HenrikBengtsson/matrixStats

Improving precision of rowCumsums() ?

Opened this issue · 7 comments

Compared with base::cumsum() rowCumsums() seems to be less precise with floating point operations. As an example - calculating cumulative sums of repeated fractions that all should sum to one in the end. Every time cumsum() from base R returns 1 as a final result. And most of the time the result of rowCumsums() is either slightly below or slightly above 1.

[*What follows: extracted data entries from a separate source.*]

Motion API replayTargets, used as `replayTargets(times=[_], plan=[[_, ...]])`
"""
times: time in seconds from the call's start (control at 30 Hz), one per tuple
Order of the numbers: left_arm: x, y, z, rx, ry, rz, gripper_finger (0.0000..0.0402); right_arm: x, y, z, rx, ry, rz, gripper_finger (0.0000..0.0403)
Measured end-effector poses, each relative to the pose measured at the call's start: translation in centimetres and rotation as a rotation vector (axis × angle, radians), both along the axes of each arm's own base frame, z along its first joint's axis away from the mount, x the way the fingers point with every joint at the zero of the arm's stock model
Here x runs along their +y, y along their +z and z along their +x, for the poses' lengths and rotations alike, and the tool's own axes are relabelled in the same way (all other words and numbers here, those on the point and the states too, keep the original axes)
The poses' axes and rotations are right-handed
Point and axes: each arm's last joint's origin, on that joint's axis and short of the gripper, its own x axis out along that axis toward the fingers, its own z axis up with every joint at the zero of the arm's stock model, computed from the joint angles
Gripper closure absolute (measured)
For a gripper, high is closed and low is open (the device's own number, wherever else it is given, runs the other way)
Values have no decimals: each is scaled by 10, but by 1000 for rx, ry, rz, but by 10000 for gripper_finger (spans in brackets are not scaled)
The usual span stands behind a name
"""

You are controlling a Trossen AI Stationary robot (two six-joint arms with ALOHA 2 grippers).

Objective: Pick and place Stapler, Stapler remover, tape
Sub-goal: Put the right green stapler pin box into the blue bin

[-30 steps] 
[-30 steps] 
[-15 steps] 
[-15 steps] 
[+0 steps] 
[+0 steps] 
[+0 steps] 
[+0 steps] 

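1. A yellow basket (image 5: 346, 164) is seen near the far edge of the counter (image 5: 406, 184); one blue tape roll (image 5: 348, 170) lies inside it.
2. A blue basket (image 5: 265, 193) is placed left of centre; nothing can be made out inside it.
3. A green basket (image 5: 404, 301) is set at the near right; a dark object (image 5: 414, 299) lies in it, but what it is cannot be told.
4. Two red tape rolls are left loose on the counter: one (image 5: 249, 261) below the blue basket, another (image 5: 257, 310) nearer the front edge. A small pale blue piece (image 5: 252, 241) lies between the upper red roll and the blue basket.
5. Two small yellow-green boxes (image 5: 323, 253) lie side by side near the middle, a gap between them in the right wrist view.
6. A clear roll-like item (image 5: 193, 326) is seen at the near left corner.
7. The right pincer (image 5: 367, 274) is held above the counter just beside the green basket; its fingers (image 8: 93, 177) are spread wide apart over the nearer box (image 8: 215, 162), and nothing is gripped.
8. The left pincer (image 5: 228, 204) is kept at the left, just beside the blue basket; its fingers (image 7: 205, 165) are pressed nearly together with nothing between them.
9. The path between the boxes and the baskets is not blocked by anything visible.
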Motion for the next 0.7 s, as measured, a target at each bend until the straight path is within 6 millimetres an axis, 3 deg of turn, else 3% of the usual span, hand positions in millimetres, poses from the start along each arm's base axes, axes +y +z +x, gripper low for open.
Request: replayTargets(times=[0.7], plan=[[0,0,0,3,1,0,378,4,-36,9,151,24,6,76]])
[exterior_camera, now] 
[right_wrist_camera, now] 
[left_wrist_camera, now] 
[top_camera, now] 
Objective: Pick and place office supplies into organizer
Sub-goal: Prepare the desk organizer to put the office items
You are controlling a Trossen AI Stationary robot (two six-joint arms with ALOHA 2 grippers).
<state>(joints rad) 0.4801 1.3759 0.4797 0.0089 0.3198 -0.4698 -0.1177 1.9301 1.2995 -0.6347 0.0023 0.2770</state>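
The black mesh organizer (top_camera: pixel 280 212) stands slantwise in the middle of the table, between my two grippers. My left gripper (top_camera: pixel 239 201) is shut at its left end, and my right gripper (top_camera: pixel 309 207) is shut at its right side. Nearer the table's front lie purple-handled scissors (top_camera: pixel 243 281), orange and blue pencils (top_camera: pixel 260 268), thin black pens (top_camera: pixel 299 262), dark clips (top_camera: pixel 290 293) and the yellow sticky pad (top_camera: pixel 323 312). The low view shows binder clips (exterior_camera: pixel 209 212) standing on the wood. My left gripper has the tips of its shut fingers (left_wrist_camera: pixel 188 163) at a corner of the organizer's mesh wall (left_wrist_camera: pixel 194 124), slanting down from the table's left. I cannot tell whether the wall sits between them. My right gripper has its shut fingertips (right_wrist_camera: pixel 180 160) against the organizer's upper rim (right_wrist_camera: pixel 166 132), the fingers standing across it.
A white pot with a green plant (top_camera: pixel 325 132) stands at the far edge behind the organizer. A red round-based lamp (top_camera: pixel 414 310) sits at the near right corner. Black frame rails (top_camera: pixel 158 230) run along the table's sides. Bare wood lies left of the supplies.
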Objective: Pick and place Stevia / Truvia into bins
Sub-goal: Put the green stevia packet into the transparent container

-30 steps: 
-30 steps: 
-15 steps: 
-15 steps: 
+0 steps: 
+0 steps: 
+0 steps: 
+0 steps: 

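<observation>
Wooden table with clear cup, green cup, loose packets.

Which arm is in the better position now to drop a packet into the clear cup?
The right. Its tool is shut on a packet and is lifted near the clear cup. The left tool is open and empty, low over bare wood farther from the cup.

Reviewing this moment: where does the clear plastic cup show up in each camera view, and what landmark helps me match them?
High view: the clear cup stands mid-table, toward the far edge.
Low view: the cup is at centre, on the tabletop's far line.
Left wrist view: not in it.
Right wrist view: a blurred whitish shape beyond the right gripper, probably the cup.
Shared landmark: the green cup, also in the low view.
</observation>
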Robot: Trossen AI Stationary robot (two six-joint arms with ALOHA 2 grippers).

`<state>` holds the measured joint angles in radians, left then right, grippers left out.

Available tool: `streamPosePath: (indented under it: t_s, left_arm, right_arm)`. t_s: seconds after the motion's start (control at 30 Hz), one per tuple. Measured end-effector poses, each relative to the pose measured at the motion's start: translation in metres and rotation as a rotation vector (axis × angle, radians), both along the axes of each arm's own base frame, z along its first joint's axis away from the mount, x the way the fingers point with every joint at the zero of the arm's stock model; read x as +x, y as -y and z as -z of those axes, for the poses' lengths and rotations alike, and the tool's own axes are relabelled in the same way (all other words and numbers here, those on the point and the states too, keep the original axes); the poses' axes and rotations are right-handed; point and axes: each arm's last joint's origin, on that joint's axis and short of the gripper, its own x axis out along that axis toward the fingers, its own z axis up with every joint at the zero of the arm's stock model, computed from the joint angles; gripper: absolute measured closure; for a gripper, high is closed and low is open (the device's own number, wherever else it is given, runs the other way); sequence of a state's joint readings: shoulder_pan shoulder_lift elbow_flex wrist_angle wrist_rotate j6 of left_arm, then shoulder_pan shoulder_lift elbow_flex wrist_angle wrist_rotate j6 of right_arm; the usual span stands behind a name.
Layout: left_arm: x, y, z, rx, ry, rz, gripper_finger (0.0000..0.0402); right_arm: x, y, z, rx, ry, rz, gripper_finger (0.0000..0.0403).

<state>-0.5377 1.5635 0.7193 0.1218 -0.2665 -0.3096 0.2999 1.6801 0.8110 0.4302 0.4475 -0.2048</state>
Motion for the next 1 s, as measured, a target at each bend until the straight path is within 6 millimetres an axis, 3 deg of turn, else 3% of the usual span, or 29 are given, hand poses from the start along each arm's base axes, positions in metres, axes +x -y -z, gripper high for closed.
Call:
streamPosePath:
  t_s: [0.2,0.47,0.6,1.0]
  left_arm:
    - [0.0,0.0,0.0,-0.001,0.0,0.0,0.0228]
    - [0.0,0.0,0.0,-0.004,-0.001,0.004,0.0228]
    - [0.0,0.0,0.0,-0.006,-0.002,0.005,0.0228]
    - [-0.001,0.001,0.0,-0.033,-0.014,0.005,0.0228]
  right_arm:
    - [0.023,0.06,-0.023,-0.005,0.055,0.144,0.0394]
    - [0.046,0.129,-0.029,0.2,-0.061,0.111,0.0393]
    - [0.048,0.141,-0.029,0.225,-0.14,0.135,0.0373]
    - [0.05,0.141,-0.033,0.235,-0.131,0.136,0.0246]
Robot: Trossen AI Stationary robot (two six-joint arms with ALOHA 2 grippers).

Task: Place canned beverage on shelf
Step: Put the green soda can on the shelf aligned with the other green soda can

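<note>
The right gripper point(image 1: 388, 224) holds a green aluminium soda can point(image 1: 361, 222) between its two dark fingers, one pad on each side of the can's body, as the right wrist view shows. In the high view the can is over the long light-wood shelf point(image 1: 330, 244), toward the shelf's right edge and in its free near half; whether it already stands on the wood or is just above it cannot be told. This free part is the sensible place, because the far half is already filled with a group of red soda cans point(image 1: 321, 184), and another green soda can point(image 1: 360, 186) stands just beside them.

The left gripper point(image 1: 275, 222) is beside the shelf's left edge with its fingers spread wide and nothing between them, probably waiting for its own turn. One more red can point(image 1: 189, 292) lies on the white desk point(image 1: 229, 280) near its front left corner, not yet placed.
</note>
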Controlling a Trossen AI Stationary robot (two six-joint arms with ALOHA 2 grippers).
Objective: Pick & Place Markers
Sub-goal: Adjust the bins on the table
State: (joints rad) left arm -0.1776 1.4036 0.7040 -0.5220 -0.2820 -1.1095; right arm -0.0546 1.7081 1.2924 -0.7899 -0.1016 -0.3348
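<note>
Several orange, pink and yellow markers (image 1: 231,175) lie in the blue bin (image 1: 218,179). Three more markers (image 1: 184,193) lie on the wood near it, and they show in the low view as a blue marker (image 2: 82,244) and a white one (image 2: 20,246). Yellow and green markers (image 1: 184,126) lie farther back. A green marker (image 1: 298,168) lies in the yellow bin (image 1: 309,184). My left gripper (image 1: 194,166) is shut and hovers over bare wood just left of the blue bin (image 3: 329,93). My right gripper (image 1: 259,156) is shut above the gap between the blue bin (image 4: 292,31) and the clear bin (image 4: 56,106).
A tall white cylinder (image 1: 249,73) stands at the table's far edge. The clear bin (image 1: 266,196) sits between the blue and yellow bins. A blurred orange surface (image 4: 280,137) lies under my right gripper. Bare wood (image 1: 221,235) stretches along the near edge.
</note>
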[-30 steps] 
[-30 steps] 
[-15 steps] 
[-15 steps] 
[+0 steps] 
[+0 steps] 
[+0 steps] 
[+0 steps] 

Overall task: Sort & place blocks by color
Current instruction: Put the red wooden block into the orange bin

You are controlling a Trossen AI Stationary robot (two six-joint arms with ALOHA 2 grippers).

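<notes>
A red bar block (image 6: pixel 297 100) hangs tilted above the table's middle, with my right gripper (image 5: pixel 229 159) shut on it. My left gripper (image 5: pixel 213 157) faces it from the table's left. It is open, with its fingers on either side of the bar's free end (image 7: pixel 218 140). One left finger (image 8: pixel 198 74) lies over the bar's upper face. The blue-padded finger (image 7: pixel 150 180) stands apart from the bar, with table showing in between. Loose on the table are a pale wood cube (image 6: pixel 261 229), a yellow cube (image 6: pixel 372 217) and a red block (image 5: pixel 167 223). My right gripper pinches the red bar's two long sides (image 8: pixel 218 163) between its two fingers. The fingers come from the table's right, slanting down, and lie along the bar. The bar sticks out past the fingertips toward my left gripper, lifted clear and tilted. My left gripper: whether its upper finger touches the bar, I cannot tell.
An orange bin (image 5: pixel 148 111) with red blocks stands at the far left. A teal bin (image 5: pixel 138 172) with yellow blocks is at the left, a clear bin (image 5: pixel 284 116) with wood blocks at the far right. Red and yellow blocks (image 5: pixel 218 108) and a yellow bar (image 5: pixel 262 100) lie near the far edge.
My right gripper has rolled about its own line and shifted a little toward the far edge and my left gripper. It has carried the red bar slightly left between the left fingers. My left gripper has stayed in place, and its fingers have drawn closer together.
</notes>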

rowCumsums(t(1/rep(11, 11))) == 1
      [,1]  [,2]  [,3]  [,4]  [,5]  [,6]  [,7]  [,8]  [,9] [,10] [,11]
[1,] FALSE FALSE FALSE FALSE FALSE FALSE FALSE FALSE FALSE FALSE FALSE

cumsum(t(1/rep(11, 11))) == 1
      [,1]  [,2]  [,3]  [,4]  [,5]  [,6]  [,7]  [,8]  [,9] [,10] [,11]
[1,] FALSE FALSE FALSE FALSE FALSE FALSE FALSE FALSE FALSE FALSE  TRUE

This can have practical consequences: recently I was trying to speed up kolmogorov-smirnov test calculations and the statistic requires to calculate cumulative sums. I tried using rowCumsums() but psmirnov() then frequently returned NA values. Trouble is - the statistic should be bounded between 0 and 1, and rowCumsums() gets numbers that are tiny bit below zero or above 1.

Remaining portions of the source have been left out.